Friday February 6th 2009
Coffee to go

This morning didn’t get off to a good start. I woke up feeling stiff and sore as a result of the slow struggle to get back into boot camp – quite frightening how quickly you lose fitness with a steady diet of indulgence, drink and good times over Christmas and the Australian summer holidays. I have a fairly standard routine on weekday mornings. I get up just before 6am and either go to boot camp or else take the dog for a walk. On the way back from these worthy activities I then stop off at the local shops to get bread for breakfast, and all the paraphernalia needed for my imaginative take on packed lunches – rolls and ham. The most essential part of the morning routine though, is my large skimmed latte, which I buy from the cafĂ© with possibly the slowest service in the world. To be fair this is probably because at that time in the morning, 7 am, it is packed with 3 categories of people, a) tradesmen getting their caffeine fix and limbering up before a morning’s work, b) cyclists and keep fit addicts clad in lycra, (Even when I am coming back from boot camp I don’t count in this category as I am still wearing my very unflattering tracksuit bottoms rather than summoning up the nerve to move out of this protective covering into lycra shorts) and c) harassed looking parents, generally fathers, trying to insert toast and hot chocolate into small children before school. In between ordering my coffee and it arriving I generally have time to stroll down to the bakery, gaze at the florist shop, inspect the offerings in the lingerie shop window and wonder how practical a red and black bra would be beneath my boring white shirts.
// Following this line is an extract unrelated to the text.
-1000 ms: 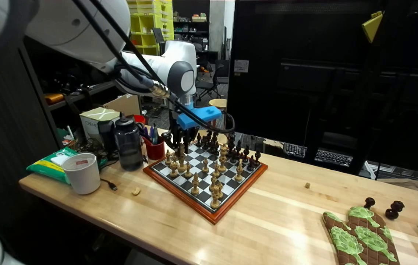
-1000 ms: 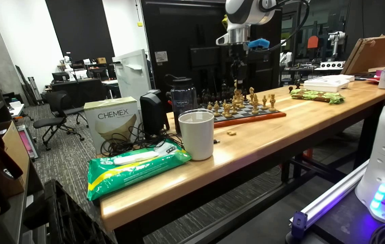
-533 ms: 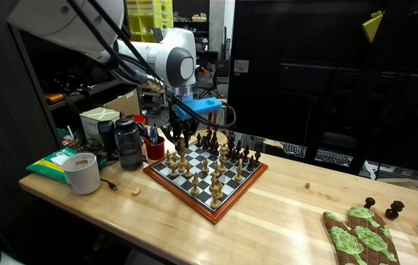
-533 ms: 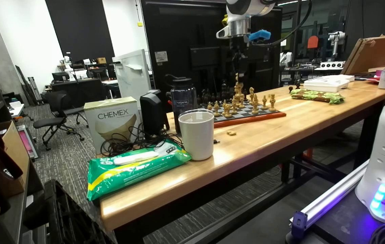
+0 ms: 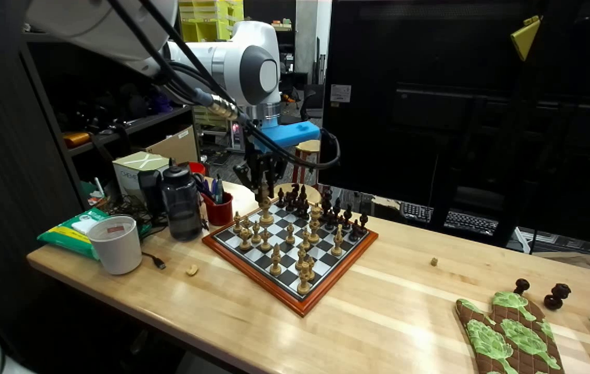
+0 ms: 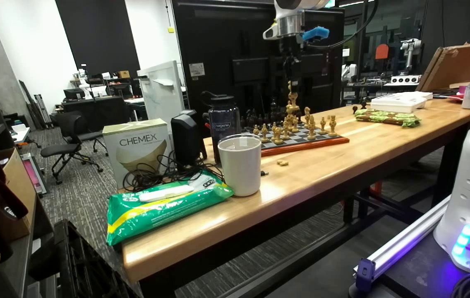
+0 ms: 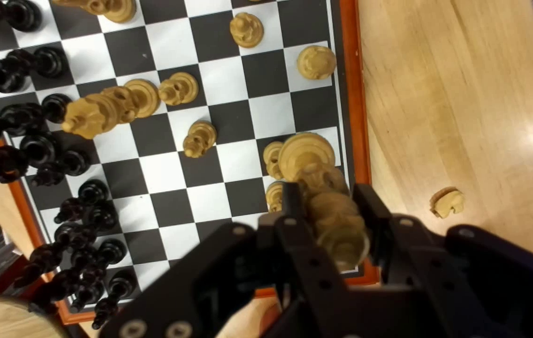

However the coffee when it arrives is generally worth the wait, I relish the first sip and it sets me up nicely for the mental and physical rigours of getting three children, husband and myself off to school and work.

Anyway back to the morning tragedy. I came out of the coffee shop, clutching my cup and spotted an acquaintance on the other side of the street. Perked up by my first gulp of life reviving nectar I waved with an enthusiasm and embarked on a shouted conversation across the road, both moves I must add that would have had all the girls cringing as they find my desire to speak to people in the street, let alone shout at them excruciatingly embarrassing. On this occasion they were proved right as engrossed in our conversation I walked straight into a pole and dropped my coffee. Needless to say it wasn’t the looking like a berk in front of male acquaintance and numerous tradies all sitting at the tables watching this slapstick, or the potential black eye that I am now eyeing in the mirror at five minute intervals that upset me, but the pool of frothy liquid at my feet.

I regret to say that I am such a morning coffee addict that having come home and burst into tears on Simon, delayed shock obviously and to be honest the heat, I dropped him at the bus and promptly shot into yet another of my regular coffee haunts for a replacement cup to ensure I faced the rest of the day with equanimity.